Would he leave us laughing or crying?
The David Letterman who crashed late night on NBC in 1982 was hilarious, but not exactly the sentimental type. (A 1986 Viewer Mail segment ended with him being dragged off by the cops for indecency after trying to refute a viewer who said “you don’t have a romantic bone in your body.”) In his later CBS years, he learned to open up—about his heart surgery, 9/11, becoming a father. But there was always that reserve, that distance, that resistance to being self-serious.
So Wednesday night, his last as a TV host after three and a half decades, the man who introduced TV to a new kind of comedy show left us with … a comedy show. Letterman’s last Late Show was nostalgic but not maudlin, gracious but not mournful, valedictory but not a eulogy. Letterman’s last minutes behind the desk were as heavy on the laughs as on the thank-yous, an hour-plus of an entertainer being an entertainer and enjoying it. It was true to Dave, it was fun and it was terrific.
And why not? Letterman was leaving on his own timetable, not being defenestrated by the network. He remade his art and his business. He got to spend more than three decades of his career doing more or less what the hell he wanted on national TV and left widely acknowledged as the best at what he did (whatever his ratings). Sure, goodbye is sad, but then again—as he said in sheepishly acknowledging the effusive, lugubrious praise of the past weeks—”Save a little for my funeral.”
So the night kicked off with typical self-effacement, as well as by-special-celebrity-guests-effacement. After a clip of President Gerald Ford saying (after Nixon’s resignation) “Our long national nightmare is over,” Presidents George H.W. Bush, Bill Clinton, George W. Bush and Barack Obama repeated the line at Letterman.
He took the stage with a brisk monologue including one last joke at the disappointment he could never stop picking at: “It’s beginning to look like I’m not going to get the Tonight Show!” Stephen Hawking, he said, called to say he’d crunched the numbers on Letterman’s more than 6,000 shows and said, “it works out to about eight minutes of laughter.” And the night’s classic-quality Top Ten list (Things I’ve Always Wanted to Say to Dave), delivered by frequent guests, was like a mini-celebrity roast, with Julia Louis-Dreyfus, in the presence of Jerry Seinfeld, saying, “Thanks for letting me take part in another hugely disappointing series finale!”
Trust Letterman to deflate showbiz hyperbole and cheerfully let some of the air out of the own celebratory float we’ve been parading around for him. The bulk of the middle of the show was a look back at his career, but it felt less like an In Memoriam than a highlight reel assembled by a man who was simply damn proud of the work he and his crew had done.

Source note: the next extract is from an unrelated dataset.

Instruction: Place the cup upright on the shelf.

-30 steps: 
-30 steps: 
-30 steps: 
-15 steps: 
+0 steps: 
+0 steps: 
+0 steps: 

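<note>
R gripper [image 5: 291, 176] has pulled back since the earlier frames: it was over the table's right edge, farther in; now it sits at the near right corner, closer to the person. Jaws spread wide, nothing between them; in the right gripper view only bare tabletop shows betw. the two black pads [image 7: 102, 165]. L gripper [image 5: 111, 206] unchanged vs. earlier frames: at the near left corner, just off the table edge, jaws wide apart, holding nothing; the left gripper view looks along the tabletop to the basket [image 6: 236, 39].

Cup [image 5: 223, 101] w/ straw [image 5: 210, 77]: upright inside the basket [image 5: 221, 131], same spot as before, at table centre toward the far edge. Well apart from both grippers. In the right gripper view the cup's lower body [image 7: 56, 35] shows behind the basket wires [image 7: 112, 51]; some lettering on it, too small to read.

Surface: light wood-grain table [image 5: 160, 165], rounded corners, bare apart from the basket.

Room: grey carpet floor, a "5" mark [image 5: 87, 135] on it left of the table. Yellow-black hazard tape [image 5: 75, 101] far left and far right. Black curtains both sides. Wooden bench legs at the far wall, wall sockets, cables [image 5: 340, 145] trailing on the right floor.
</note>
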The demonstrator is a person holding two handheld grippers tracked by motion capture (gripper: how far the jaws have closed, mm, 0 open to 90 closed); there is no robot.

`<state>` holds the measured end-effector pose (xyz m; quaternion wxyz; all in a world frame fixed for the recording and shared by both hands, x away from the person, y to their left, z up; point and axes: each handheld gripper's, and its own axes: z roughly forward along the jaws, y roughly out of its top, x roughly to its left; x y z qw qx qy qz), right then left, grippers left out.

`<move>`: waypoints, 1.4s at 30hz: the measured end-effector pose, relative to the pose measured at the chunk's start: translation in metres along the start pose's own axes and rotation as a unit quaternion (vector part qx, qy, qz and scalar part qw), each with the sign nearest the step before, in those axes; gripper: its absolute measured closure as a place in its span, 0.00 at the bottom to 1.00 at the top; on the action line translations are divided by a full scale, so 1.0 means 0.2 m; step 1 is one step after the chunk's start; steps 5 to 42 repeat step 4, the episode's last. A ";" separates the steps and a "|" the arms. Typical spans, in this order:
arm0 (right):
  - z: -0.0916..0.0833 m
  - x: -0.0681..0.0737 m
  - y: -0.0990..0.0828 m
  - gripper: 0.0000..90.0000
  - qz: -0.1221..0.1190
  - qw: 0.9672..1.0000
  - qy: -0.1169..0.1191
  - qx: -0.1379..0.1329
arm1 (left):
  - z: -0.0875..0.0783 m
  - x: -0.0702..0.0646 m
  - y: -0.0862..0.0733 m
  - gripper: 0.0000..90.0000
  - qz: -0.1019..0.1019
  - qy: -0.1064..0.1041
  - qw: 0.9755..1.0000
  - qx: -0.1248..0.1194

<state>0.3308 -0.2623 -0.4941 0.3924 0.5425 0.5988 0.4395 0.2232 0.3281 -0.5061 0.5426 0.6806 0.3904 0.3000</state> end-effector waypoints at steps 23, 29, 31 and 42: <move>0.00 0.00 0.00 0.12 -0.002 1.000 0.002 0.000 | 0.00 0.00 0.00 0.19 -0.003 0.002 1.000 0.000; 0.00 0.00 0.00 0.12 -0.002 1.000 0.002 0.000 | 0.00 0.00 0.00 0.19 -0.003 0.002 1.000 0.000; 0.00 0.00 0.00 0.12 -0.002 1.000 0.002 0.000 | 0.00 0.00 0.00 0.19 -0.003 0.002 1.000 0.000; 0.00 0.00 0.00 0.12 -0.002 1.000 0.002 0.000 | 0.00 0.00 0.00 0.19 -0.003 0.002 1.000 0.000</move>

The sweetest of the prepared reels was devoted to a day behind the scenes at Late Show: polishing and pitching jokes, riffing one-liners over White House Correspondents Dinner footage, dealing with the million small details of the daily production. What came across wasn’t grieving but pride in the machine that Worldwide Pants had built over the years, and the comedy force that began with Letterman and Merrill Markoe’s bizarrely brilliant daytime show in 1980 (generously highlighted in the clip reels).
At one point in the backstage film, the camera stopped on Paul Shaffer, with a droll observation about what it’s like to be the boss: “There’s a parade of people coming and they all say the same thing: ‘Dave, I know you hate this.’ And then they go on to do what he hates.”
It was in the last segment, as the episode ran into overtime, that Letterman unleashed his emotion, settling in for one of the “desk talks” that have been the highlights of his second great period at CBS. But characteristically, his sentiment was fond, not wistful.
He remembered touring the Ed Sullivan Theater before moving to CBS: “It was a dump… crawling with rats—big rats.” He thanked CBS President Les Moonves and Biff Henderson, the gang in the control room—”Let’s keep it to three drinks tonight!”—and his writers. He thanked, of course, Paul and the band. And he thanked—with the kind of personal touch he’s been showing in his later days—his son Harry and his wife Regina, while giving a shout-out to Harry’s friend Tommy. (The closing image of the show was a home video of Harry skiing.)
Were his eyes a touch pink? Maybe, but his voice was steady. He seemed to feel good—in the zone—knowing, maybe, that he’d just put on a good hour of TV. His last minutes on the air were like his favorite song, “Everlong,” which the Foo Fighters played over hundreds of stills from Letterman history: emotional but driving, ever letting up, hurtling forward to the end. Until simply, steadily, honestly: “All right, that’s pretty much all I got. The only thing I have left to do, for the last time on a television program: Thank you and good night.”
David Letterman, our host, our comedy uncle, our after-hours pal, delivered the laughs one more time. I would have to supply the tears myself. Sorry, Dave. I know you hate this.